Iran will speed up enrichment of uranium after a deadline given to European countries to prevent this ends on Thursday, the spokesman for Iran's Atomic Energy Organisation said on Wednesday, according to the IRIB news agency.

"The deadline of the Atomic Energy Organisation for passing the production of enriched uranium from the 300 kilogram border will end tomorrow," the organisation's spokesman Behrouz Kamalvandi said. 

"With the end of this deadline, the speed of enrichment will speed up."

The Secretary of Iran's Supreme National Security Council said on Tuesday that the Islamic Republic will take new steps to reduce its commitments under its nuclear deal with world powers on July 7.

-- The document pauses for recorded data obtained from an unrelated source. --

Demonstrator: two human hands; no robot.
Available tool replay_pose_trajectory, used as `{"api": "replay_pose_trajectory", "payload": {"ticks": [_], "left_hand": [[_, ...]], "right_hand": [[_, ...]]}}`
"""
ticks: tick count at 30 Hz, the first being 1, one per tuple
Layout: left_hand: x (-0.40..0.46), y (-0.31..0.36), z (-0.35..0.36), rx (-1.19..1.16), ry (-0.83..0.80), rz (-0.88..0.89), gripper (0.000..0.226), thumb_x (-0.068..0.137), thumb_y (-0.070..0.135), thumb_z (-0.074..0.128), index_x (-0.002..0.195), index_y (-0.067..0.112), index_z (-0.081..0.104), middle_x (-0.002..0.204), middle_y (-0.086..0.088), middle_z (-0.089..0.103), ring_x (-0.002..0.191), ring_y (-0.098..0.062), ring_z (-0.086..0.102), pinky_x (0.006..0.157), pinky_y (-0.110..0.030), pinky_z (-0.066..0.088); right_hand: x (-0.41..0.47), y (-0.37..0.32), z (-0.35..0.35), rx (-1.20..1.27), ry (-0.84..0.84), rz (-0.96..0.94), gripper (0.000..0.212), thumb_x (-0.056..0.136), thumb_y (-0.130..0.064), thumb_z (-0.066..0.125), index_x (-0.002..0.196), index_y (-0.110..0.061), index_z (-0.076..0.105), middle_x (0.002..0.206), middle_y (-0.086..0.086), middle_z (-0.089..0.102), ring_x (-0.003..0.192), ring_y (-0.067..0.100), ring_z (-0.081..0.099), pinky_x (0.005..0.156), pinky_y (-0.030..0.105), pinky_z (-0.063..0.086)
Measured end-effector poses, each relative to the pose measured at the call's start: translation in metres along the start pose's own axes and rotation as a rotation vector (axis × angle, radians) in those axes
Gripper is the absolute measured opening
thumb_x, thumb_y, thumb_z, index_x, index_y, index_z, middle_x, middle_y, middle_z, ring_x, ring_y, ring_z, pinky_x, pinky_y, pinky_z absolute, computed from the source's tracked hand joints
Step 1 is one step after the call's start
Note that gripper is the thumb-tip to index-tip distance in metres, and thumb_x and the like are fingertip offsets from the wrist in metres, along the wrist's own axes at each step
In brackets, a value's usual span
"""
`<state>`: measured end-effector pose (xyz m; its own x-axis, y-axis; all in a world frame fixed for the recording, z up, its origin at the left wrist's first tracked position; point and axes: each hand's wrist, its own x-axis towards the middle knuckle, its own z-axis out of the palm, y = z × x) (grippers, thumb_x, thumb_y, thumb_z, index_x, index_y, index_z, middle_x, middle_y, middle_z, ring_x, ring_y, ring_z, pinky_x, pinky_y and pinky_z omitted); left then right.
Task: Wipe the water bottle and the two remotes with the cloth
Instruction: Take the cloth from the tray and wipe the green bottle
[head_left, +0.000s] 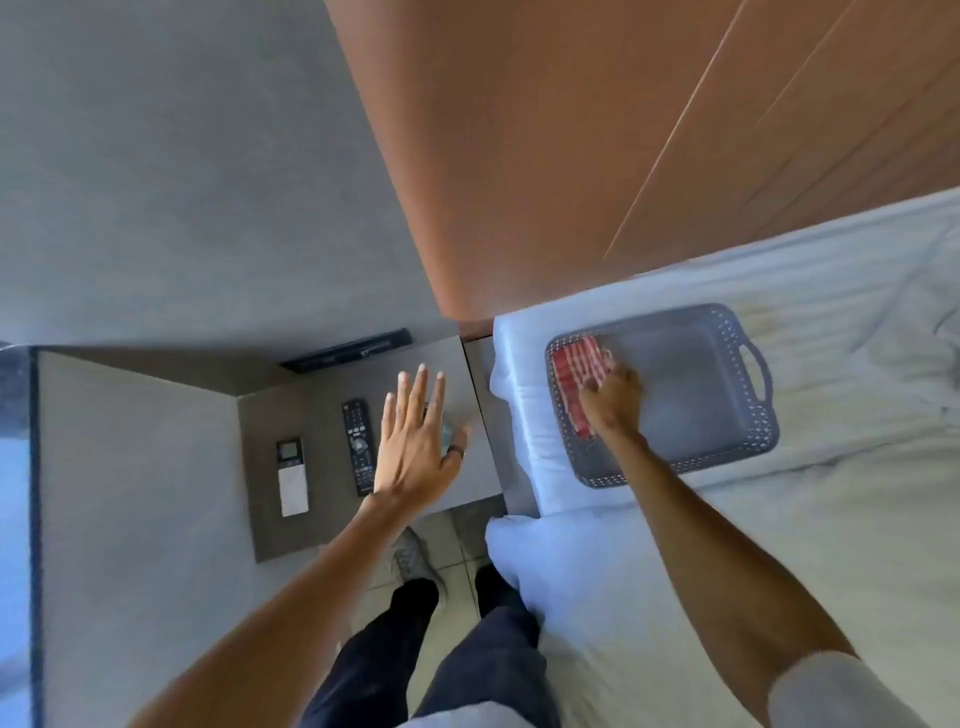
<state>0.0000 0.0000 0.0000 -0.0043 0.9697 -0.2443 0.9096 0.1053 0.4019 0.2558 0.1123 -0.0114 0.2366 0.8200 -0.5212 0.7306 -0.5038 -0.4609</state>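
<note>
This was a bedroom, perhaps a hotel room. A bed with rumpled white sheets filled the 3 to 5 o'clock side, backed at 1 o'clock by a wood-panelled headboard. Just beside the bed, at 9 o'clock, stood a grey bedside tabletop carrying a black TV remote and a white air-conditioner remote. Tiled floor showed below, between them.
</note>
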Motion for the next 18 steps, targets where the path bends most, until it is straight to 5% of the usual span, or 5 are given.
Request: {"api": "replay_pose_trajectory", "payload": {"ticks": [4,8,13,18], "left_hand": [[-0.009,-0.019,0.009,0.071,-0.058,-0.034,0.080,0.108,0.046,0.047,0.170,0.020,0.003,0.177,-0.008,-0.008,0.163,-0.032,-0.015,0.134,-0.049,-0.002],[-0.010,-0.035,0.002,0.081,-0.100,-0.025,0.082,0.107,0.041,0.051,0.170,0.019,0.004,0.178,-0.008,-0.008,0.164,-0.031,-0.014,0.132,-0.045,-0.005],[-0.014,-0.057,-0.011,0.028,-0.120,-0.059,0.088,0.101,0.030,0.064,0.170,0.019,0.010,0.179,-0.010,0.003,0.165,-0.031,-0.005,0.132,-0.052,0.012],[-0.010,-0.087,-0.009,-0.109,-0.223,-0.180,0.098,0.096,0.029,0.072,0.169,0.022,0.007,0.178,-0.008,0.011,0.166,-0.028,0.004,0.130,-0.057,0.025]], "right_hand": [[0.014,0.003,0.018,-0.005,-0.017,0.249,0.057,0.105,-0.028,0.057,0.150,0.001,0.038,0.154,0.025,0.046,0.142,0.042,0.046,0.116,0.052,0.042],[0.022,0.000,0.018,0.166,-0.079,0.294,0.036,0.100,-0.020,0.060,0.126,0.004,0.065,0.129,0.024,0.073,0.118,0.038,0.071,0.095,0.038,0.056],[0.030,0.000,0.005,0.323,-0.106,0.311,0.039,0.098,-0.023,0.062,0.122,0.007,0.071,0.122,0.026,0.074,0.114,0.040,0.072,0.100,0.047,0.059],[0.006,-0.036,0.013,0.567,-0.127,0.183,0.020,0.087,0.004,0.057,0.098,-0.007,0.070,0.086,0.014,0.069,0.071,0.027,0.066,0.071,0.035,0.051]]}}
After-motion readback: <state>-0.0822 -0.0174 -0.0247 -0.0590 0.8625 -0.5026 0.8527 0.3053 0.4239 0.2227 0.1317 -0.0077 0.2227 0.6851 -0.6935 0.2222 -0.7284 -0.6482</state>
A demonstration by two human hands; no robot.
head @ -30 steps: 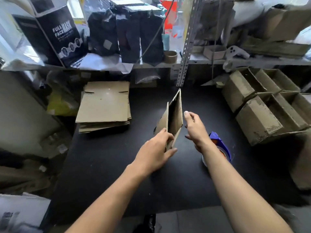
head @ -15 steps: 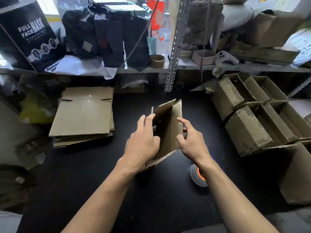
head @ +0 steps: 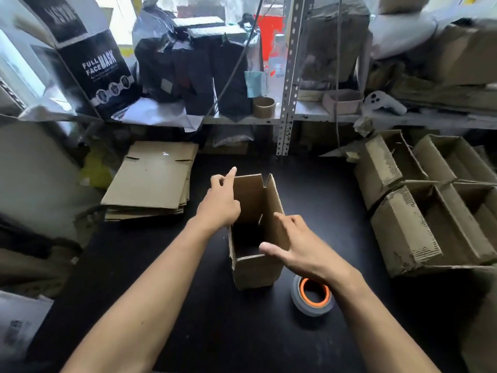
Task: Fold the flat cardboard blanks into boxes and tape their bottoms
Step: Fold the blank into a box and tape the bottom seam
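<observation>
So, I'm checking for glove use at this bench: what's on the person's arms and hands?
Nothing is worn that shows. The left hand and right hand are bare, with no gloves, rings, watch or wristband. Both forearms are bare to the bottom edge of the picture, with no sleeve in view.

Lit by daylight from the window (head: 204, 12) behind the shelf (head: 403, 118), blown out to white glare there; dim and shadowed over the black table (head: 242, 332); smeared by motion blur at the top right; bent by wide-angle distortion at the edges
</observation>
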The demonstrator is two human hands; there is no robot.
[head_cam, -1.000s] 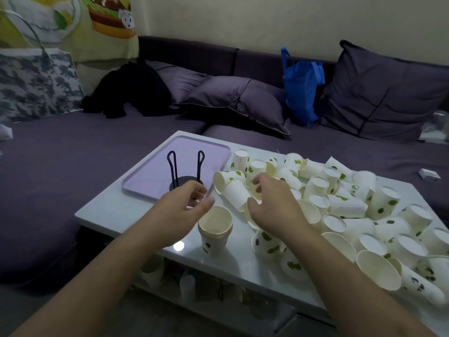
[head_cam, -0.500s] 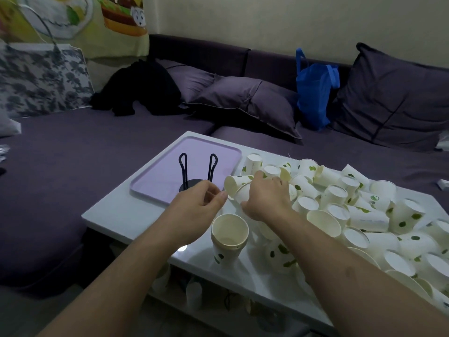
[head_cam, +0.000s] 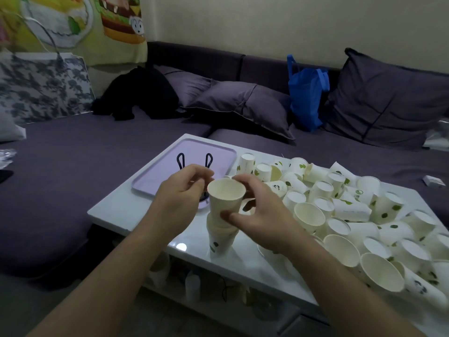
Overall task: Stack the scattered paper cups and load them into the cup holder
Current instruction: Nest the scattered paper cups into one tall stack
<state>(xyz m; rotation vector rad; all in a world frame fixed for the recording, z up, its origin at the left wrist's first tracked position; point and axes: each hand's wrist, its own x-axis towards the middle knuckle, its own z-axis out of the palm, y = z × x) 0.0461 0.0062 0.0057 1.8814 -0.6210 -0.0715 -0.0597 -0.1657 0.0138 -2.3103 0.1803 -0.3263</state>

Tensions between Iran and the United States have escalated ever since, with Washington bolstering its military presence in the region and blacklisting Iran's Revolutionary Guards as a terrorist organisation.

The US has also blamed Iran for last week's attacks on two tankers in the Gulf of Oman, a charge Tehran has denied as "baseless".

Iran has threatened to go even further in scaling down nuclear commitments by July 8 unless remaining partners to the deal -- Britain, China, France, Germany and Russia -- help it circumvent US sanctions and especially enable it to sell its oil.

Watch: Iran hits back after fresh US sanctions, calls it 'permanent closure' of diplomacy

Under the agreement, Iran pledged to reduce its nuclear capacities for several years and allow international inspectors inside the country to monitor its activities in return for relief from international sanctions.

The deal set a limit on the number of uranium-enriching centrifuges, and restricted its right to enrich uranium to no higher than 3.67 per cent, well below weapons-grade levels of around 90 per cent.

It also called on Iran to export enriched uranium and heavy water to ensure that the country's reserves would stay within the production ceiling set by the agreement, yet recent US restrictions have made such exports virtually impossible.